◆ EXERCISE DESCRIPTION
The lines needed are those below that contain the word "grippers"; copy each one.

◆ RAW DATA
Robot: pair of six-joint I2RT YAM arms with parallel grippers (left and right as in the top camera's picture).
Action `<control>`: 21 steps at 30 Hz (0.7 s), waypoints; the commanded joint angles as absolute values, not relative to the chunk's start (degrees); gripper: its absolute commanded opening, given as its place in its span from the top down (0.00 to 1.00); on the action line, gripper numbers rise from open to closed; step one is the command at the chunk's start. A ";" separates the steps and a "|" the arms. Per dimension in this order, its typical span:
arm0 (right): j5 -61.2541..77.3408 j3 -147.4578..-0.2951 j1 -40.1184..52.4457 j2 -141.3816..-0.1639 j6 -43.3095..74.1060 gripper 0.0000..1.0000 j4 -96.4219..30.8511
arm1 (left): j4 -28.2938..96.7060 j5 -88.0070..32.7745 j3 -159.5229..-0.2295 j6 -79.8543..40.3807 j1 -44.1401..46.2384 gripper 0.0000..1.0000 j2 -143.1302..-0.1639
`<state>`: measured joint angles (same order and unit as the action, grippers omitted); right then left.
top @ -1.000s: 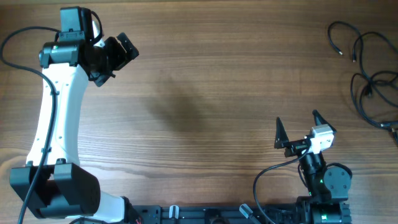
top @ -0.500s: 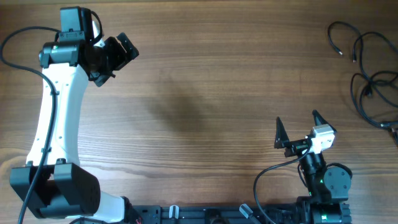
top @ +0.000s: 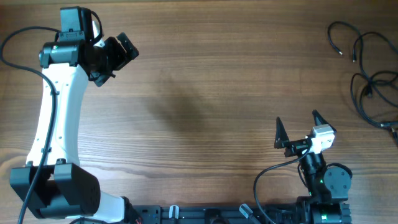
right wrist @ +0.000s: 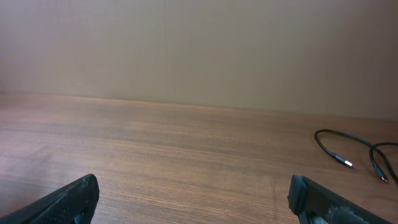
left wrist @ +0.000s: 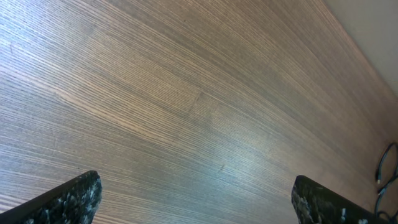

◆ ANSWER TO THE PROBLEM
Robot: pair of six-joint I2RT YAM arms with parallel grippers (left and right as in the top camera's picture).
`<state>`: measured joint angles (same order and unit as the action, grippers omitted); right then left.

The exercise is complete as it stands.